When we left the restaurant, I saw him at the counter. I stared at his back , and stared at his thumbs, weird as that may sound, to see if they were spatulate,  thinking Could that POSSIBLY be him? Gaining the parking lot, I saw that there were only a couple of cars outside. One of them was a white truck and it was literally covered with bumper stickers. Anti God. Anti government. Anti People. Anti everything. And then I knew it had to be him. 

Oh, Lee Lee. I hope you find the love of Jesus. 

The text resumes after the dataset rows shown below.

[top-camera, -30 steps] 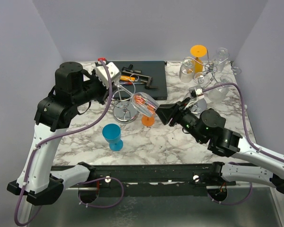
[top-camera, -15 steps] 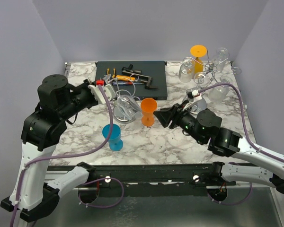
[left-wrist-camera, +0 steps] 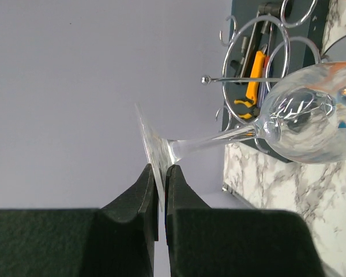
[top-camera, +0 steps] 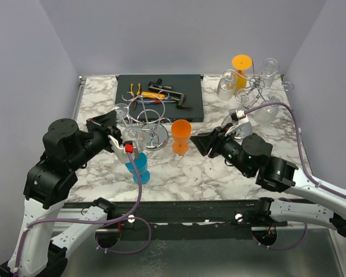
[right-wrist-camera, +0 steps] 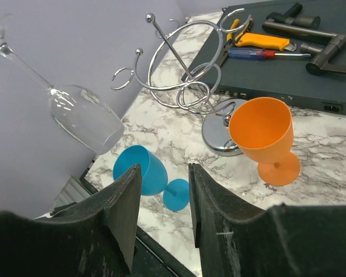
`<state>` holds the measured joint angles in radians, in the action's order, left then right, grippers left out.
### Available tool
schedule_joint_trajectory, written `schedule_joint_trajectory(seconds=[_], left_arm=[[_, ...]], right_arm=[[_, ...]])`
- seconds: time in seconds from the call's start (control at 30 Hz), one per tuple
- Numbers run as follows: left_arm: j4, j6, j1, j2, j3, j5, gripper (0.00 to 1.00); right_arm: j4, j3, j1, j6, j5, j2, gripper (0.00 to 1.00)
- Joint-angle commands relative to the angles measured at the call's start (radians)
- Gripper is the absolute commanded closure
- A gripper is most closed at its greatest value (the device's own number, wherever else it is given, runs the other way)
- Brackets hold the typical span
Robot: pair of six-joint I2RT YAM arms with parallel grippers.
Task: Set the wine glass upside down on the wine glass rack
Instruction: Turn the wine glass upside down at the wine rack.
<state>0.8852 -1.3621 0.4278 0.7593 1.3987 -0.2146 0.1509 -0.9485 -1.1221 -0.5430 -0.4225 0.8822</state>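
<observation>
A clear wine glass [left-wrist-camera: 308,115] is held by its flat foot [left-wrist-camera: 153,147], on which my left gripper [left-wrist-camera: 161,176] is shut. The glass hangs tilted, foot up and rim down [right-wrist-camera: 83,118], to the left of the chrome wire wine glass rack [top-camera: 149,118] and apart from it. From above, the left gripper [top-camera: 111,128] and the glass [top-camera: 131,136] sit just left of the rack's round base [top-camera: 154,140]. My right gripper [top-camera: 199,142] stands open and empty, to the right of the rack [right-wrist-camera: 184,75].
An orange goblet [top-camera: 181,135] stands right of the rack's base. A blue goblet [top-camera: 138,167] lies below the held glass. A dark tray of tools [top-camera: 173,95] is behind the rack. A second rack [top-camera: 251,86] with several glasses fills the back right corner.
My left arm has carried the clear glass leftwards, from beside the right gripper to the rack's left side, and has drawn back towards the near edge. The right gripper has hardly moved.
</observation>
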Motion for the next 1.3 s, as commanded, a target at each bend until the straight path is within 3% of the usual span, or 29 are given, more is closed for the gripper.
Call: schedule_joint_trajectory(seconds=[0.0,0.37,0.7,1.27], left_arm=[[-0.078,-0.207,0.006,-0.04,-0.049,0.049,1.0],[-0.016,-0.364,0.006,-0.057,-0.079,0.127,1.0],[0.075,-0.339,0.007,-0.032,-0.095,0.185,1.0],[0.002,-0.349,0.006,0.035,-0.206,0.234,1.0]], right_arm=[[0.017,-0.008,-0.002,-0.004,-0.034,-0.028,0.58],[0.018,0.036,-0.002,-0.02,-0.043,-0.088,0.6],[0.006,0.054,-0.003,-0.021,-0.042,-0.112,0.62],[0.012,0.047,-0.002,-0.018,-0.049,-0.118,0.62]])
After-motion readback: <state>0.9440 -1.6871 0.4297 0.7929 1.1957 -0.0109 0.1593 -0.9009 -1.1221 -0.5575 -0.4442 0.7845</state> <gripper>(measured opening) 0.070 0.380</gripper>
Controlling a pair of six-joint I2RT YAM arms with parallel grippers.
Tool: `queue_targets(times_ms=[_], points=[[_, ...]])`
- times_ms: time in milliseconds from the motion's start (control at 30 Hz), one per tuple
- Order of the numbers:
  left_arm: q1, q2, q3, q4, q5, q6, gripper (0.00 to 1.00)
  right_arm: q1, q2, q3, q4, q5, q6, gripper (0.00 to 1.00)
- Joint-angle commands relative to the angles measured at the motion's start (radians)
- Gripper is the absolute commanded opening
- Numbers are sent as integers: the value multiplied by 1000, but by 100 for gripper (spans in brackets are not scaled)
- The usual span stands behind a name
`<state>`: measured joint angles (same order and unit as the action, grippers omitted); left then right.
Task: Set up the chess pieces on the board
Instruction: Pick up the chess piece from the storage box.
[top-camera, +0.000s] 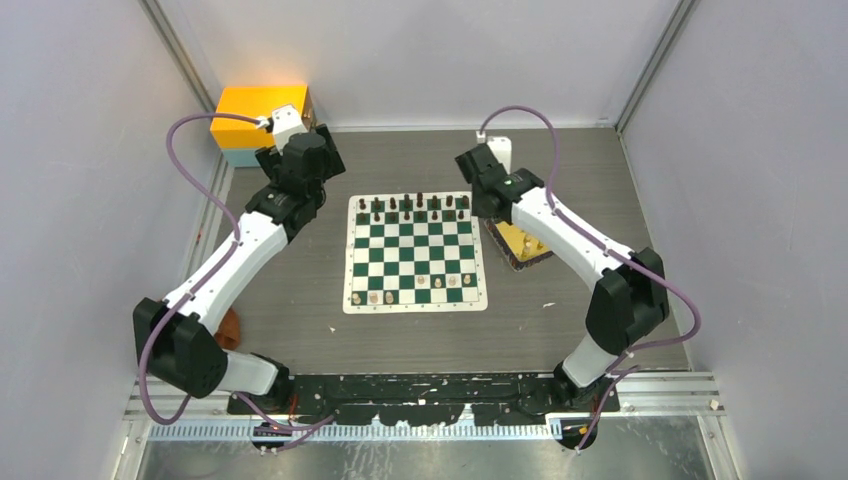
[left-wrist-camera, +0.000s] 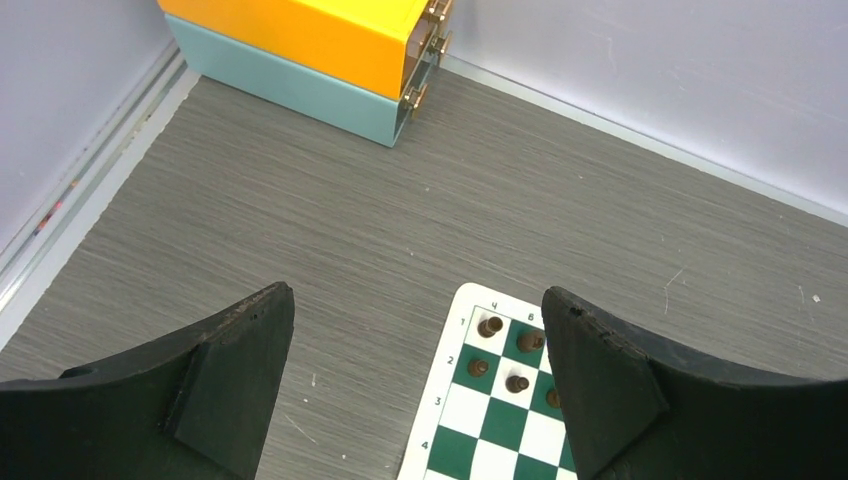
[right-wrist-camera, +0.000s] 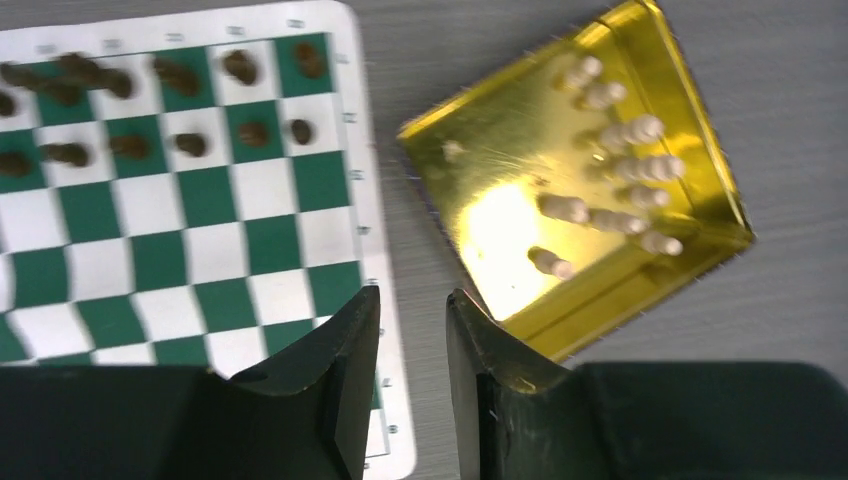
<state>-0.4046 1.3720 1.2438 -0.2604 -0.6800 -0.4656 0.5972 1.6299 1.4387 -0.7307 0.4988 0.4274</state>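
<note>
My right gripper (right-wrist-camera: 412, 300) hangs slightly spread, empty; pale chess pieces (right-wrist-camera: 565, 208) lie flat in the tray (right-wrist-camera: 500, 130), long axes roughly parallel.

Board (top-camera: 415, 252) mid rows bare: open lane across. Far two rows packed w/ dark pieces (top-camera: 420, 212); near rows hold a few pale pieces (top-camera: 420, 282), gaps btwn. Right of board, gold tray (top-camera: 525, 247) blocks, only a narrow strip btwn. Left of board, open bench (top-camera: 310, 300); orange box (top-camera: 262, 112) at far-left.
</note>
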Motion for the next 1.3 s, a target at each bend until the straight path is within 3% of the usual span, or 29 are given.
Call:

Leonard has a Toaster...I know because I'm Leonard's youngest son...And I have wrestled with these phantoms that have robbed me like a bandit with a gun...Now Daddy tried his best, I don't blame him for the damage that's been done...Age to age the dysfunction carries on...like the passing of some toxic baton...Every generation leaves a legacy of blessings and of pain...Leonard has a toaster...it might as well have been a ball and chain. 
Oh we read from this unwritten script, that tells us who we are...
it's amazing how these unseen wounds can leave such lasting scars. 

Leonard has a toaster...I still have it with me to this day...Oh it's always right behind me, though years ago we tossed that thing away...If a child is taught that failure is a sin, there's an awful price to pay...
See the problem wasn't toasters after all...it's a lack of love that makes your soul feel small.
I learned about the family tree that taught my dad to be this joyless jerk...Leonard has a toaster...I hear Granddad was a real piece of work. Leonard has a toaster. Granddad  was a real piece of work. 

Now there are times I'm still haunted by the ghost of dear old Leonard's toast.